Task prompt -
Every line of the entries below from the one containing "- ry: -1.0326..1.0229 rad" to the one containing "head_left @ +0", both ends included, must be written out exactly. No other line belongs in the answer.

Data excerpts:
[Start of section]
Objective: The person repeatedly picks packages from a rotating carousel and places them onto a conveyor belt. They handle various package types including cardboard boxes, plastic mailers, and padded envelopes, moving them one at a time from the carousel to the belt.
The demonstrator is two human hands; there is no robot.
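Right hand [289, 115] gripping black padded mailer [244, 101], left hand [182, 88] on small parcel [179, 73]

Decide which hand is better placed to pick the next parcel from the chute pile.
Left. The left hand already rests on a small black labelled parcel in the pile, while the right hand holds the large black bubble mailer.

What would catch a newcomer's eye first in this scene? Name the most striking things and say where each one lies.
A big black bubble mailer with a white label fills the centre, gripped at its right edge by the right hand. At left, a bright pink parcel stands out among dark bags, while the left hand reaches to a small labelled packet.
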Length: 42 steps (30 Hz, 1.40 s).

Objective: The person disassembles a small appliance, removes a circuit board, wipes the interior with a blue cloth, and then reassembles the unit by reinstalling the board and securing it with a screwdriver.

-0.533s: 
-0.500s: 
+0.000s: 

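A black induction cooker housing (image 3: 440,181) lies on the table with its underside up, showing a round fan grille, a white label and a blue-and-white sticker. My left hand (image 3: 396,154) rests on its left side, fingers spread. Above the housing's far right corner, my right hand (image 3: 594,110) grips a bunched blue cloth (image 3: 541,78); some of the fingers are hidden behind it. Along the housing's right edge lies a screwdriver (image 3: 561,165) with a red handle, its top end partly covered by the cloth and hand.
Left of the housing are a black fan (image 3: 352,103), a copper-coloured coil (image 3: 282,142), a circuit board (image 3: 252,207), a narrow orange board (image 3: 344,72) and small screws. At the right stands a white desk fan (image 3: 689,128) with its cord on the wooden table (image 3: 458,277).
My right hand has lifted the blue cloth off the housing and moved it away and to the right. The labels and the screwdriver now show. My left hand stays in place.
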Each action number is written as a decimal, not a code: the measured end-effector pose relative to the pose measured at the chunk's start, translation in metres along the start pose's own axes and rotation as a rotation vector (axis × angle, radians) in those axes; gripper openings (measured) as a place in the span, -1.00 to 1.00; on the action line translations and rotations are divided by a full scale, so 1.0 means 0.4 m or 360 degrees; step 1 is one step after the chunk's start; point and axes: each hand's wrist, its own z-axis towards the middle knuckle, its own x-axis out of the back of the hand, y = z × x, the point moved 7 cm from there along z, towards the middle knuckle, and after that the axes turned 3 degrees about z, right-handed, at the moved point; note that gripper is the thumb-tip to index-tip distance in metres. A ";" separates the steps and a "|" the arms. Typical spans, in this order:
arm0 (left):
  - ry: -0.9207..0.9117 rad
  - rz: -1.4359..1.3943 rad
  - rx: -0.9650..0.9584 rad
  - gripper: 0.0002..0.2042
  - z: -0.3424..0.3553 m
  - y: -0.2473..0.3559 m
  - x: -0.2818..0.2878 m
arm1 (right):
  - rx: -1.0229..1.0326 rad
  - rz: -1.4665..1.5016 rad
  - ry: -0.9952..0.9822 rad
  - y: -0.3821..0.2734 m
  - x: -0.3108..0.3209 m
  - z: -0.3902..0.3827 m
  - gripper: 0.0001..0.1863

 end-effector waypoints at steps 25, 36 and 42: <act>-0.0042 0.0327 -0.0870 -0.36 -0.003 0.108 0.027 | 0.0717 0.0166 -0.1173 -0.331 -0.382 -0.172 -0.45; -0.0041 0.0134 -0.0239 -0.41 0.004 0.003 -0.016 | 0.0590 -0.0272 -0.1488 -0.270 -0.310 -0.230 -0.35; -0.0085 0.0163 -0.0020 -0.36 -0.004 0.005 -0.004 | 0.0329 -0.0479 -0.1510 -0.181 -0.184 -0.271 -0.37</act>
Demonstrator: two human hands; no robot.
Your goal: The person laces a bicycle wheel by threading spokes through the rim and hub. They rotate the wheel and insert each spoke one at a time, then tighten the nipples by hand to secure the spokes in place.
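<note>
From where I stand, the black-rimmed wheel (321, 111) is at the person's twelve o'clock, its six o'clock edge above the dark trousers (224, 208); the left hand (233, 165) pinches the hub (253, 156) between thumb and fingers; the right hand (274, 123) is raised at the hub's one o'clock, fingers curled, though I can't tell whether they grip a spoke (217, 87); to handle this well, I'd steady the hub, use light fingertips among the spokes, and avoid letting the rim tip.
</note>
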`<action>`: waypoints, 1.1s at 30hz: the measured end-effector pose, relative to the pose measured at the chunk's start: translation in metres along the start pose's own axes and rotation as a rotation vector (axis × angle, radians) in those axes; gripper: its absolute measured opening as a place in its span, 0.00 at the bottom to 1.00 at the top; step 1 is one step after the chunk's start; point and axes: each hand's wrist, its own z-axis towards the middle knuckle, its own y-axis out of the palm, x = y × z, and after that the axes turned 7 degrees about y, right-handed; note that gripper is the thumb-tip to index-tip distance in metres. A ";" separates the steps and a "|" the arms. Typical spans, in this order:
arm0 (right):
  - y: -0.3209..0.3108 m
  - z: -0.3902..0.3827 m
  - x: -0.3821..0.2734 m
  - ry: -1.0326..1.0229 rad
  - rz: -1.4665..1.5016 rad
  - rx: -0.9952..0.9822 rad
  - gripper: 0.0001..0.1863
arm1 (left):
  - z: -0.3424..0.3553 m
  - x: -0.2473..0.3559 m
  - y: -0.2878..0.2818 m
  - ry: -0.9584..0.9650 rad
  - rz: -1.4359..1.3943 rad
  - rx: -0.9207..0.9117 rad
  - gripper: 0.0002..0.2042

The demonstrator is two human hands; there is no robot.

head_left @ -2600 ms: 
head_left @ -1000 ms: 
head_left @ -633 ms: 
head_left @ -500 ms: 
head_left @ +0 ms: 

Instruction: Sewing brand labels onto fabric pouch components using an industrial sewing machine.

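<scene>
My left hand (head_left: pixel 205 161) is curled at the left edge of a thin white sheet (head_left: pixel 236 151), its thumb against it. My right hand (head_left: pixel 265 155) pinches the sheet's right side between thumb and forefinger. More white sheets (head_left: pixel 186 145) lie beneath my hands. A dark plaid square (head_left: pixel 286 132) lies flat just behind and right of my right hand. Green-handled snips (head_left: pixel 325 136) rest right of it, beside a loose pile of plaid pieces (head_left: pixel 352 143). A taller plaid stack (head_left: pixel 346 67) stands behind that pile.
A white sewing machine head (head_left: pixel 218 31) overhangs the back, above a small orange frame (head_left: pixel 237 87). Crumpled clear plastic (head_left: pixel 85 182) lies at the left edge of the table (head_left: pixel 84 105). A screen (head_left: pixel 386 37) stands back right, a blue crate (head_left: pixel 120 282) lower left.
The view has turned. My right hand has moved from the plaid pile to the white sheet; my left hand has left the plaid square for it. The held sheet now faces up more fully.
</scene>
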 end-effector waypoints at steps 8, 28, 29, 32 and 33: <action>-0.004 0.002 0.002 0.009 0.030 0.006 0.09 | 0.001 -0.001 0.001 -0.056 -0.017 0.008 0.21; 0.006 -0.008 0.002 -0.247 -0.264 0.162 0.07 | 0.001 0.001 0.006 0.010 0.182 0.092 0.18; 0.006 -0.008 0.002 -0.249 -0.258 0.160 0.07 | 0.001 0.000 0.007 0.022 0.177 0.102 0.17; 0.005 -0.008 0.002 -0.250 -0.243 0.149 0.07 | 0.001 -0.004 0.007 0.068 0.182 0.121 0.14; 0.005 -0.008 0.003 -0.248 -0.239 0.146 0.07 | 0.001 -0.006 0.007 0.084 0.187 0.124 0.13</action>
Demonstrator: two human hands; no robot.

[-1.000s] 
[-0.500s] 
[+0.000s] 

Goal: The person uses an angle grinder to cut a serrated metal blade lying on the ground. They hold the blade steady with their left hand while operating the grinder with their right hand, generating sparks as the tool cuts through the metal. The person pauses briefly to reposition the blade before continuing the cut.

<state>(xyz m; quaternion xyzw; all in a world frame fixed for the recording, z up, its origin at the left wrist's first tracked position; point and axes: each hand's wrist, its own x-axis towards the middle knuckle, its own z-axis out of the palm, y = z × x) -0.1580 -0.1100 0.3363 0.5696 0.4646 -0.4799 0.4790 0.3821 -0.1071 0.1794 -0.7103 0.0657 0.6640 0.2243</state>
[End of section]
Written response -
  - ry: -1.0326..1.0229 rad
  - rz: -1.4665..1.5016 rad
  - rx: -0.9952..0.9822 rad
  - gripper: 0.0001..0.1863
arm1 (left):
  - z: -0.3424..0.3553 m
  - x: -0.2473..0.3559 m
  - y: -0.2878..0.2818 m
  - ry: -0.9584..0.9650 rad
  - rz: -1.4359..1.3943 rad
  - rx: -0.9207..0.9117 rad
  - gripper: 0.0002..0.2042

The demonstrator is two human hands; there is no robot.

head_left @ -2600 ms: 
head_left @ -1000 ms: 
head_left @ -633 ms: 
head_left @ -500 ms: 
head_left @ +0 ms: 

No further answer will be given.